「All quiet on the western front」
「西部戦線異状なし」は第一次世界大戦の戦争を描いた名画だが、最近そのリメイク版が公開された。(NETFLIX 2022 年)ドイツとフランスの国境地帯の西部戦線での人間どうしの凄惨な殺し合いを生々しく描き、戦争の理不尽さと虚しさを描いている。
このリメイク版ではオリジナルになかった、戦争終結時における独仏休戦協定を締結する場面が出てくるのが興味深い。これは史実に基づいている。
戦争末期に、打ち負かされて退却を続けるドイツはフランスに停戦を求める。その交渉がパリ郊外の森の公園に展示されている古い客車の中で行われた。フランスが、こんな場所をあえて選んだのは、ドイツに屈辱感を与えるためだった。ドイツはとりあえずの「停戦」を懇願するが、フランスは強硬にはねつける。無条件に降伏する「休戦」協定に署名しろと高圧的に迫り、さもないと戦争をやめないと脅す。毎日戦死者が増え続けているドイツはそれに従わざるをえなかった。この休戦協定の結果、ドイツは国土を奪われ、天文学的な額の賠償金を払わされることになった歴史はよく知られている。

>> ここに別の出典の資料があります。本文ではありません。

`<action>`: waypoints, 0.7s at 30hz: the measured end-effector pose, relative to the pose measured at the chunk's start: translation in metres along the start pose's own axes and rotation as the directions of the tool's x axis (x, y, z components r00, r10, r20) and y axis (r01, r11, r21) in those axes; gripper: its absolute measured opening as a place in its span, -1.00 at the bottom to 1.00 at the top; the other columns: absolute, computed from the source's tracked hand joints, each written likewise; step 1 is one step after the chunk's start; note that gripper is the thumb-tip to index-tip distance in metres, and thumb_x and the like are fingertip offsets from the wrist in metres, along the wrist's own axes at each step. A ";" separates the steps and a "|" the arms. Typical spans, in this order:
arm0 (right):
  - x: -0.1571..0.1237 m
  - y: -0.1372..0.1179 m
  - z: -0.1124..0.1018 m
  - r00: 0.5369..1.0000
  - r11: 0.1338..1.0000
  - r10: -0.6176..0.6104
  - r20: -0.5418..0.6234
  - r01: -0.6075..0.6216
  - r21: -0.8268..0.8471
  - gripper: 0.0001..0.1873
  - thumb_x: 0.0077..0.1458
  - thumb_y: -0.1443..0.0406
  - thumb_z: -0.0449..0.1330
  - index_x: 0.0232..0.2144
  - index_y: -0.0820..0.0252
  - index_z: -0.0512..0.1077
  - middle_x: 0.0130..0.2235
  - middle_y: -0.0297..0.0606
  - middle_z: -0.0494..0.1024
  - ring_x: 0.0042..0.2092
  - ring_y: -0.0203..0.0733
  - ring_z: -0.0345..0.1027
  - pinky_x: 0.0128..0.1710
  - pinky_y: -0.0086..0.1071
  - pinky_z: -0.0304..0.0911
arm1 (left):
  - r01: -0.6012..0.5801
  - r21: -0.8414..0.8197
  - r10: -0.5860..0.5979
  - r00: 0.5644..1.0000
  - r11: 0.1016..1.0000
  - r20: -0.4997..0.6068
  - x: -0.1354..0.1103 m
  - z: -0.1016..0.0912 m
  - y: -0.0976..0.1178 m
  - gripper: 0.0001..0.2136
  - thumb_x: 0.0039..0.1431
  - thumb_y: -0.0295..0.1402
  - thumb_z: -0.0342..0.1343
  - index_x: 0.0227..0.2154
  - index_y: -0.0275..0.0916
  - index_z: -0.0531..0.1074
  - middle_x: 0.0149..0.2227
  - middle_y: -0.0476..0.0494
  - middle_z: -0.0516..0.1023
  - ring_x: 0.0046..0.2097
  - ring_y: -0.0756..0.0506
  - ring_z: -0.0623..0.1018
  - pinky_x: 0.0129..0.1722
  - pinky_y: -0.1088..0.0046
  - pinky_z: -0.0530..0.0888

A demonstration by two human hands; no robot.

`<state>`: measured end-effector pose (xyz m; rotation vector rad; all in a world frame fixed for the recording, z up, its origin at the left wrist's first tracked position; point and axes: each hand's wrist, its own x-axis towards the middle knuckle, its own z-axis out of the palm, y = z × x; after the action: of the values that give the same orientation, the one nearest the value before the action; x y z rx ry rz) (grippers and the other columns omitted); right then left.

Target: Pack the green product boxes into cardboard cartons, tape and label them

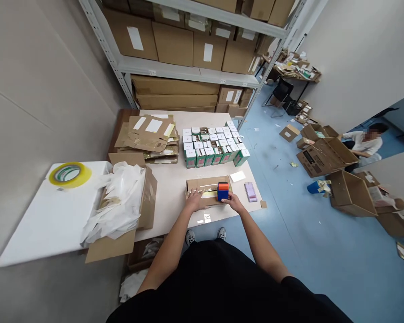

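A flat brown carton (207, 184) lies on the white table in front of me, with shiny tape along its top. My left hand (194, 200) rests on the carton's left end, fingers spread. At the other end, my right hand (233, 202) grips the lower part of a blue and orange tape dispenser (222, 192), which sits on the carton. Part of the grip is too small to make out. Just right of the carton lie a white slip (237, 176) and a purple, blurred-out packet (251, 192).
Behind the carton stand rows of small green and white boxes (210, 157). Flattened cartons (151, 133) are stacked at the back left. On the left are an open box of white packing paper (150, 197) and a yellow tape roll (85, 175). A person (365, 142) sits among boxes at right.
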<state>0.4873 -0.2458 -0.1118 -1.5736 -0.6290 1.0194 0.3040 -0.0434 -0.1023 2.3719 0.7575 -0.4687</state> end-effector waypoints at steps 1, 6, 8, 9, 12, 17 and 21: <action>0.000 0.000 -0.001 1.000 1.000 0.004 0.006 -0.004 0.007 -0.38 -0.23 -0.01 0.50 -0.13 0.11 0.54 -0.08 -0.19 0.66 0.02 0.05 0.53 0.12 -0.07 0.38 | -0.008 -0.070 0.006 1.000 0.998 -0.026 0.000 -0.005 0.002 -0.05 0.01 0.00 0.37 0.44 -0.04 0.10 0.50 -0.22 0.01 0.49 -0.41 -0.02 0.40 -0.04 0.11; 0.002 -0.001 -0.005 0.998 1.000 -0.014 0.058 0.012 0.027 -0.40 -0.26 -0.01 0.52 -0.17 0.11 0.56 -0.11 -0.20 0.66 0.00 0.05 0.53 0.11 -0.06 0.38 | -0.199 -0.425 0.067 0.950 0.883 -0.307 0.008 -0.038 0.030 -0.46 0.34 -0.17 0.06 0.33 -0.23 0.34 0.32 -0.23 0.41 0.31 -0.21 0.42 0.32 0.28 0.31; 0.003 -0.001 -0.006 0.997 0.999 -0.031 0.069 0.029 0.028 -0.42 -0.26 -0.01 0.52 -0.18 0.10 0.56 -0.12 -0.21 0.66 -0.02 0.05 0.54 0.11 -0.05 0.37 | -0.251 -0.537 0.081 0.944 0.805 -0.320 0.016 -0.053 0.047 -0.50 0.35 -0.17 0.04 0.28 -0.23 0.41 0.28 -0.22 0.46 0.25 -0.19 0.49 0.27 0.29 0.37; 0.003 -0.001 -0.007 0.996 0.999 -0.039 0.078 0.037 0.022 -0.43 -0.25 -0.01 0.52 -0.19 0.10 0.56 -0.13 -0.22 0.67 -0.03 0.05 0.54 0.11 -0.04 0.37 | -0.254 -0.575 0.092 0.951 0.778 -0.296 0.021 -0.059 0.054 -0.51 0.34 -0.16 0.06 0.25 -0.25 0.44 0.25 -0.24 0.50 0.21 -0.19 0.52 0.24 0.28 0.41; 0.004 0.001 -0.009 0.991 0.998 -0.062 0.116 0.062 -0.001 -0.48 -0.22 0.01 0.52 -0.21 0.10 0.57 -0.15 -0.23 0.67 -0.05 0.05 0.54 0.11 -0.04 0.36 | -0.286 -0.589 0.172 0.955 0.756 -0.243 0.035 -0.075 0.071 -0.52 0.24 -0.12 0.17 0.13 -0.27 0.55 0.16 -0.25 0.58 0.14 -0.22 0.56 0.19 0.27 0.44; 0.006 0.000 -0.011 0.982 0.996 -0.086 0.166 0.085 0.013 -0.52 -0.21 0.02 0.51 -0.25 0.11 0.57 -0.18 -0.25 0.66 -0.09 0.02 0.54 0.10 -0.06 0.35 | -0.324 -0.529 0.304 0.944 0.784 -0.126 0.047 -0.086 0.080 -0.56 0.02 -0.03 0.31 -0.13 -0.23 0.67 -0.05 -0.18 0.70 -0.01 -0.20 0.63 0.02 0.36 0.50; 0.008 -0.007 -0.014 0.976 0.995 -0.083 0.204 0.092 -0.036 -0.51 -0.20 -0.01 0.49 -0.25 0.11 0.57 -0.18 -0.23 0.66 -0.08 0.05 0.52 0.06 -0.08 0.35 | -0.335 -0.495 0.327 0.939 0.802 -0.105 0.047 -0.090 0.085 -0.63 -0.01 -0.01 0.30 -0.31 -0.22 0.69 -0.29 -0.10 0.72 -0.21 -0.14 0.63 -0.19 0.44 0.49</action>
<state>0.5042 -0.2442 -0.1071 -1.4784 -0.8591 1.1136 0.4057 -0.0235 -0.0198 1.9447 0.3875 -0.0808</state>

この時の休戦交渉が第二次世界大戦でも繰り返された。しかし今度はドイツとフランスの立場は逆転している。フランス軍は壊滅的な敗北を喫し、ヒトラーはフランスに侵攻する。フランスは無条件降伏して休戦交渉をするが、ヒトラーはその場所を意図的に上と同じ客車の中にする。第一次世界大戦時の屈辱の仕返しをするためだ。休戦協定の結果、フランス国土は占領され、政府は傀儡政権にさせられ、主権国家としてのフランスは消滅してしまう。
ウクライナとロシアの戦争が続いているが、ウクライナは休戦交渉を拒否している。上記の歴史からわかるように「休戦」とは国が占領された現状を固定化することだから、ウクライナは戦い続けるしかない。